Implementation of "Slow-Fast Auditory Streams for Audio Recognition, ICASSP, 2021" in PyTorch

Overview

Auditory Slow-Fast

This repository implements the model proposed in the paper:

Evangelos Kazakos, Arsha Nagrani, Andrew Zisserman, Dima Damen, Slow-Fast Auditory Streams for Audio Recognition, ICASSP, 2021

Project's webpage

arXiv paper

Citing

When using this code, kindly reference:

@ARTICLE{Kazakos2021SlowFastAuditory,
   title={Slow-Fast Auditory Streams For Audio Recognition},
   author={Kazakos, Evangelos and Nagrani, Arsha and Zisserman, Andrew and Damen, Dima},
           journal   = {CoRR},
           volume    = {abs/2103.03516},
           year      = {2021},
           ee        = {https://arxiv.org/abs/2103.03516},
}

Pretrained models

You can download our pretrained models on VGG-Sound and EPIC-KITCHENS-100:

  • Slow-Fast (EPIC-KITCHENS-100) link
  • Slow (EPIC-KITCHENS-100) link
  • Fast (EPIC-KITCHENS-100) link
  • Slow-Fast (VGG-Sound) link
  • Slow (VGG-Sound) link
  • Fast (VGG-Sound) link

Preparation

  • Requirements:
    • PyTorch 1.7.1
    • librosa: conda install -c conda-forge librosa
    • h5py: conda install h5py
    • wandb: pip install wandb
    • fvcore: pip install 'git+https://github.com/facebookresearch/fvcore'
    • simplejson: pip install simplejson
    • psutil: pip install psutil
    • tensorboard: pip install tensorboard
  • Add this repository to $PYTHONPATH.
export PYTHONPATH=/path/to/auditory-slow-fast/slowfast:$PYTHONPATH
  • VGG-Sound:
    1. Download the audio.
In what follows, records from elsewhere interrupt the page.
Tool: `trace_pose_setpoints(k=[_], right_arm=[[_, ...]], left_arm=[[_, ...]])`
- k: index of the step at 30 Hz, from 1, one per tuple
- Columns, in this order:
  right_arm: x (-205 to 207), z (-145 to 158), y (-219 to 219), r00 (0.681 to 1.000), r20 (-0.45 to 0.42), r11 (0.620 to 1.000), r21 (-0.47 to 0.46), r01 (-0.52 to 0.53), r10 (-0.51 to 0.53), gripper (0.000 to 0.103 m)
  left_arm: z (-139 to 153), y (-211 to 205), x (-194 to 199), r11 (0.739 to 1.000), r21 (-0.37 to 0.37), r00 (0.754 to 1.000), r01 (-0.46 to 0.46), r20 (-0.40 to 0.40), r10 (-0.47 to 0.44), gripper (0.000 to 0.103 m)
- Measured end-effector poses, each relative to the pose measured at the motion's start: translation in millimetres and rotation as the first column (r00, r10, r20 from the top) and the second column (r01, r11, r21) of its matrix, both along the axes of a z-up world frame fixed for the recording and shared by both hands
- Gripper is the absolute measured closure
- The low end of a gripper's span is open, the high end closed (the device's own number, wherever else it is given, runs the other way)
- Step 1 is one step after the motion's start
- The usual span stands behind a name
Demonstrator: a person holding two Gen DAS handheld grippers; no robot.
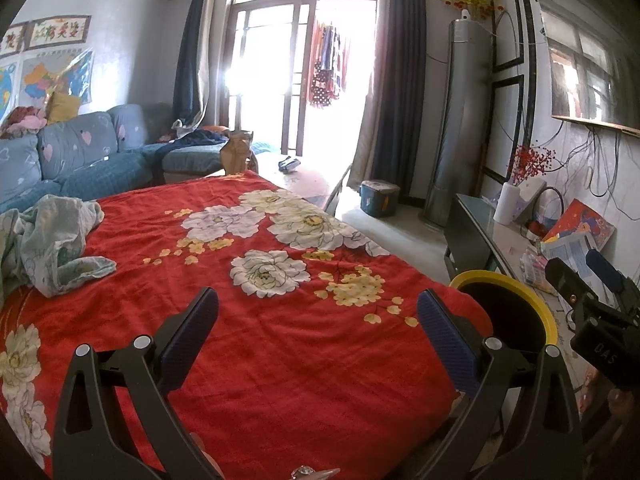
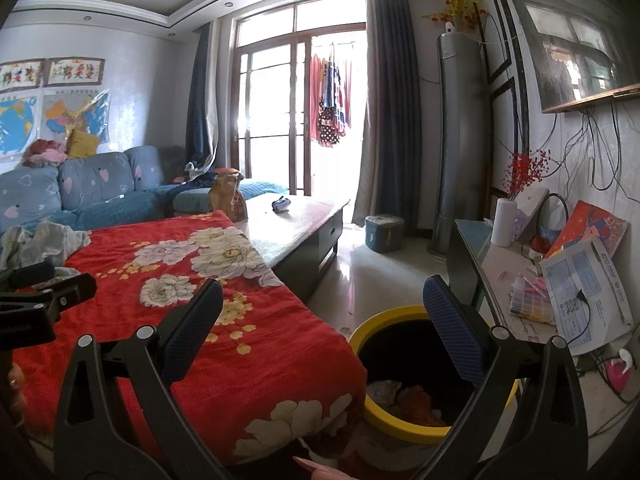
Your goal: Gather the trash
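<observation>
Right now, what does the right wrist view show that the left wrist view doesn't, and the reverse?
Only the right wrist view looks down into the yellow-rimmed bin, showing crumpled trash at its bottom, plus the coffee table's dark side.

Only the left wrist view shows the crumpled pale cloth almost whole; the bin's inside is just black there.

Both show the red floral blanket, the blue sofa, and open, empty tongs: left tongs, right tongs.
</observation>
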State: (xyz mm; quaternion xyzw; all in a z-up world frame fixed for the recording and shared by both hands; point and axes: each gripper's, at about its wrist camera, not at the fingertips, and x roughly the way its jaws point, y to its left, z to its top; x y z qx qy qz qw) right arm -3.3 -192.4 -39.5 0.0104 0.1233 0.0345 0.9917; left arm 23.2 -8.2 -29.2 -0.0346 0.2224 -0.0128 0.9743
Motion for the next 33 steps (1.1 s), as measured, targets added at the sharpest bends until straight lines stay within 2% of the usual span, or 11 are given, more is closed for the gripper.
trace_pose_setpoints(k=[33], right_arm=[[0.5, -0.9, 0.0, 1.000, -0.004, 1.000, 0.001, 0.001, -0.001, 0.011]], left_arm=[[-0.9, -1.9, -0.2, 1.000, 0.009, 1.000, -0.001, -0.004, 0.001, 0.006]])
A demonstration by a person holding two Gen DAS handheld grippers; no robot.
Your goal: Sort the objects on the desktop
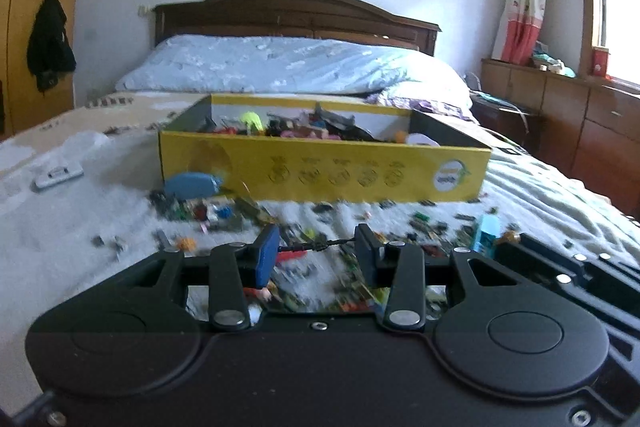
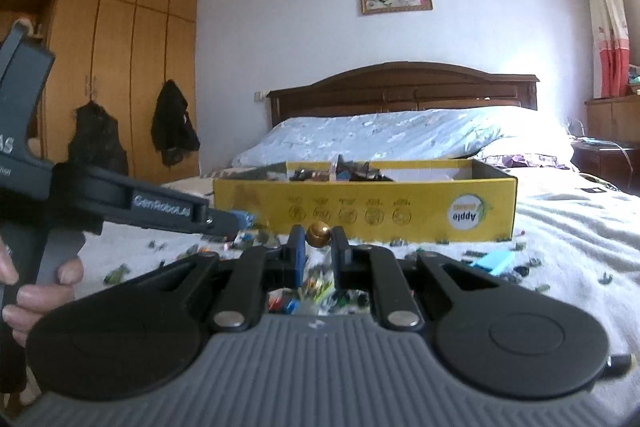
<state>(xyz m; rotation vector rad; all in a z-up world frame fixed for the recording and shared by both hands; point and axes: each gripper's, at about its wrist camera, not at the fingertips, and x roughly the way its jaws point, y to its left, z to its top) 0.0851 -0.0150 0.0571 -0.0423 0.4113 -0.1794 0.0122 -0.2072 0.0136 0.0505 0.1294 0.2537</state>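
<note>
My left gripper [image 1: 316,247] is shut on a thin black rod-like toy piece [image 1: 316,246], held crosswise between its blue pads above the scattered toys. My right gripper [image 2: 318,239] is shut on a small golden ball [image 2: 318,233], held above the bed in front of the box. The yellow cardboard box [image 1: 320,173] sits on the bed with several small toys inside; it also shows in the right wrist view [image 2: 360,213]. Many small colourful toy pieces [image 1: 208,211] lie scattered on the white sheet before the box. The left gripper's body [image 2: 120,203] shows at left in the right wrist view.
A blue oval toy [image 1: 192,185] leans by the box's left corner. A light blue block [image 1: 486,233] lies at right, also in the right wrist view [image 2: 492,261]. A white flat item [image 1: 58,177] lies far left. Pillows [image 1: 288,63] and headboard stand behind the box.
</note>
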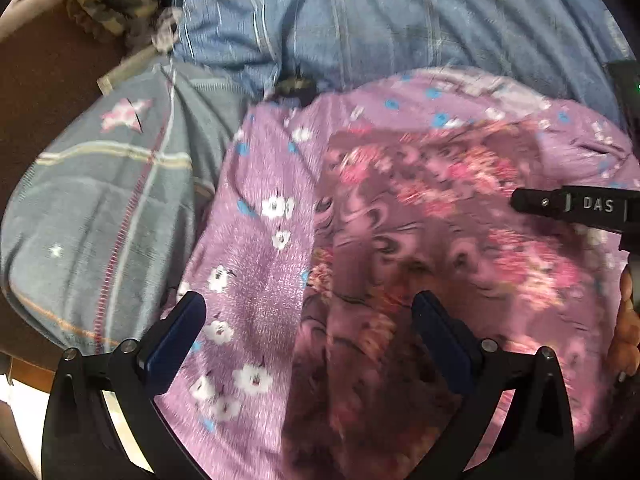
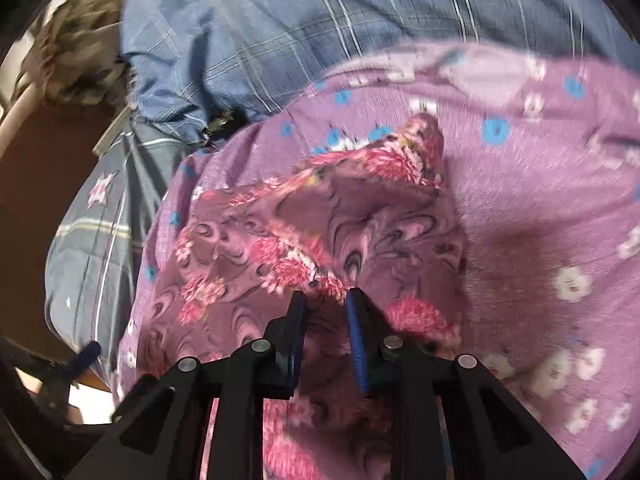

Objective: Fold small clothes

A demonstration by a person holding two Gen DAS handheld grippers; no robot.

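Note:
A small mauve garment (image 1: 420, 220) with pink flowers and dark swirls lies rumpled on a lilac fleece blanket (image 1: 260, 280) printed with white and blue blossoms. My left gripper (image 1: 308, 304) hovers over the garment's near left edge, open wide, with nothing between its pads. In the right wrist view the same garment (image 2: 320, 216) has one corner peaked up. My right gripper (image 2: 326, 300) sits low over it with a narrow gap between the blue pads, which do not pinch the cloth. One black finger (image 1: 560, 204) of the right gripper reaches in from the right.
A grey-blue checked cloth (image 1: 100, 220) with a pink star lies left of the blanket. Blue striped fabric (image 1: 360, 20) fills the back, with a camouflage cloth (image 1: 104, 0) at the far left. Brown surface (image 1: 40, 100) shows at the left. A hand (image 1: 628, 320) is at the right edge.

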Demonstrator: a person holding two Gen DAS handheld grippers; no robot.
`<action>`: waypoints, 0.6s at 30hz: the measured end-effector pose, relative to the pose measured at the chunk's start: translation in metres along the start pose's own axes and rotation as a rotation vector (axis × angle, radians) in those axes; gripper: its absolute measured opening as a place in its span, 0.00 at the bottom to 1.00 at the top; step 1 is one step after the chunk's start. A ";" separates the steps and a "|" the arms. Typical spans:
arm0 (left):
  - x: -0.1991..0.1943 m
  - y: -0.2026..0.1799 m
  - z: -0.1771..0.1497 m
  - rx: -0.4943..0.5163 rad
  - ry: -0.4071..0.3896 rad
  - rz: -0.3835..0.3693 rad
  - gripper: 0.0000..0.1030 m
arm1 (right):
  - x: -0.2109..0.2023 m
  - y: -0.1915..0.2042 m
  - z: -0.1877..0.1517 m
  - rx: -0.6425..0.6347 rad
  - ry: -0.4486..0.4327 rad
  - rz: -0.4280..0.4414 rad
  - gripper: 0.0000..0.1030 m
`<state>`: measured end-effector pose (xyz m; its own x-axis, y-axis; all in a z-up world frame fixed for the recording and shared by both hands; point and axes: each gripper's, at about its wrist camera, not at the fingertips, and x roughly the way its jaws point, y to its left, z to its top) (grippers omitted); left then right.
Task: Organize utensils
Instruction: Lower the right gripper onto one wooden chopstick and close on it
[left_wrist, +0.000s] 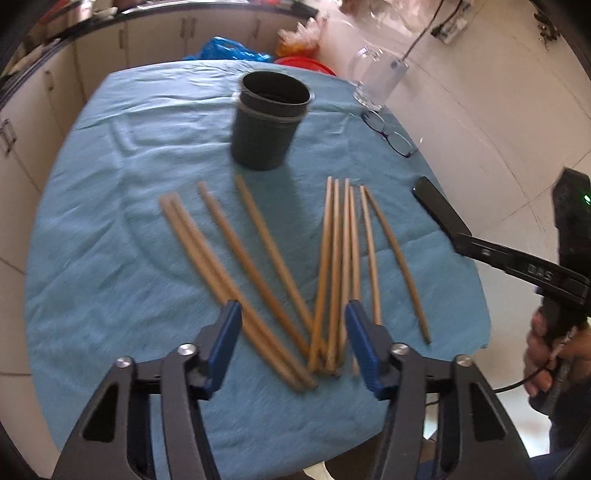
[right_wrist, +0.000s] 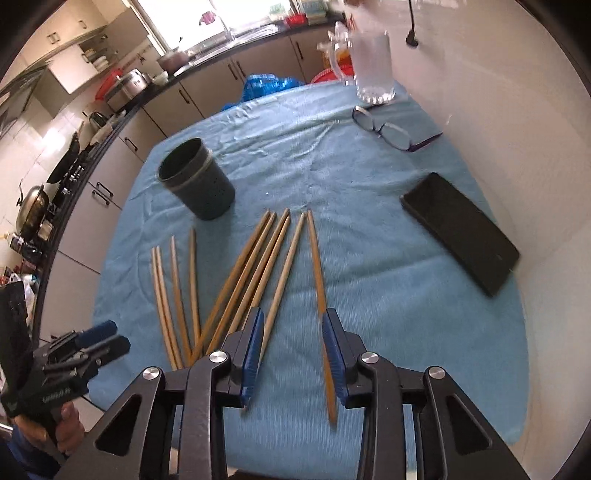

For instructions see here
    2. Download train.pkl (link) and test.pkl (link). I converted the original train.csv and test.csv (found here) to pickle files with column names for easier use
  • EPIC-KITCHENS:
    1. From the annotation repository of EPIC-KITCHENS-100 (link), download: EPIC_100_train.pkl, EPIC_100_validation.pkl, and EPIC_100_test_timestamps.pkl. EPIC_100_train.pkl and EPIC_100_validation.pkl will be used for training/validation, while EPIC_100_test_timestamps.pkl can be used to obtain the scores to submit in the AR challenge.
    2. Download all the videos of EPIC-KITCHENS-100 using the download scripts found here, where you can also find detailed instructions on using the scripts.
    3. Extract audio from the videos by running:
    python audio_extraction/extract_audio.py /path/to/videos /output/path 
    
    1. Save audio in HDF5 format by running:
    python audio_extraction/wav_to_hdf5.py /path/to/audio /output/hdf5/EPIC-KITCHENS-100_audio.hdf5
    

Training/validation on EPIC-KITCHENS-100

To train the model run (fine-tuning from VGG-Sound pretrained model):

python tools/run_net.py --cfg configs/EPIC-KITCHENS/SLOWFAST_R50.yaml NUM_GPUS num_gpus 
OUTPUT_DIR /path/to/output_dir EPICKITCHENS.AUDIO_DATA_FILE /path/to/EPIC-KITCHENS-100_audio.hdf5 
EPICKITCHENS.ANNOTATIONS_DIR /path/to/annotations TRAIN.CHECKPOINT_FILE_PATH /path/to/VGG-Sound/pretrained/model

To train from scratch remove TRAIN.CHECKPOINT_FILE_PATH /path/to/VGG-Sound/pretrained/model.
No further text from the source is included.